Das ist er heute noch nicht, nach über 130 Jahren, denn es wird immer noch an Verbesserungen gearbeitet.

Zum Glück wurden die Hersteller gezwungen, auf neue Antriebstechnologien zu setzen, denn sonst würden sie wohl heute noch im alten Trott verharren. Womöglich bis einst endgültig der letzte Tropfen Erdöl gefördert und verbannt ist und das Klima Mensch und Natur zerstört.

Manchmal kann ein kräftiger Tritt in den A… nötig und heilsam sein.

Powerli:

… reaktionionär und rassistisch … schreibt man klein. Einfach seine Gosch halten …

Sledge hat dagegen einen tollen und richtigen Beitrag geschrieben und es treffend auf den Punkt gebracht.

Christian:

Konservative und die Mitte waren schon immer Reaktionär und Rassistisch.

Pheaton:

Wenn jetzt in diesen schwierigen Zeiten, Parteien an die Macht kommen, die das Mantra der Technologieoffenheit vor sich her tragen, und das „Verbrennerverbot“ im Jahr 2035 kippen wollen, dann war es das mit der Automobilindustrie in Deutschland. Dann wird diese Branche verschwinden, wie so viele Branchen vor ihr.

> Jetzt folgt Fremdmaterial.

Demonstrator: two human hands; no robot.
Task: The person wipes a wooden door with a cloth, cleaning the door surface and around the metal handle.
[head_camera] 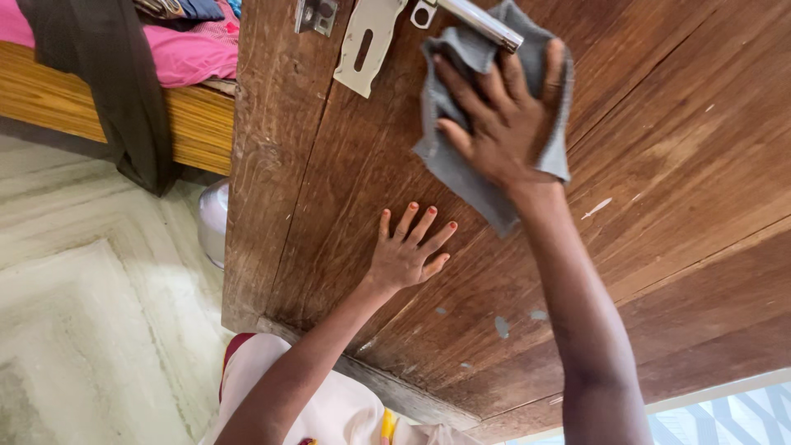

Woran liegt das, wer ist Verantwortlich? Jeder kann sich hoffentlich selbst ein Bild davon machen. Mir Verantwortlich sind die Vorgaben und Gesetzte der Europäischen Union im Bezug Emissionen. Getrieben und ausgelöst von dem Diesel Skandal musste man irgendetwas auf den Weg bringen. Man hat Grenzwerte und Fristen festgelegt die nicht moderat und auf Sicht ausgelegt waren. Hersteller wurden dadurch gezwungen auf eine Antriebstechnologie zu setzen, die für mich noch nicht zu Ende gedacht ist und auch nicht für jedermann kompatibel ist. Man war schlecht beraten diese Dinge so anzugehen, zu einem wird die wirtschaftliche Konkurrenzfähigkeit beschnitten und der Endverbraucher möchte gerne selbst seine Art der Mobilität bestimmen.
Auch das Thema, ob die E-Mobilität wirklich im Bezug der Umweltfreundlichkeit wirklich so viel besser ist (oder überhaupt), da gehen ja auch die Meinungen weit auseinander (immer auf die jetzige Situation gesehen).
Und was ist mit dem Altbestand, der ist Morgen nicht auf einmal weg oder ausgetauscht. Und da fragt man sich schon als Steuerzahler, was hätte man alles mit dem Geld sinnvolles machen können (Europaweite Subventionen).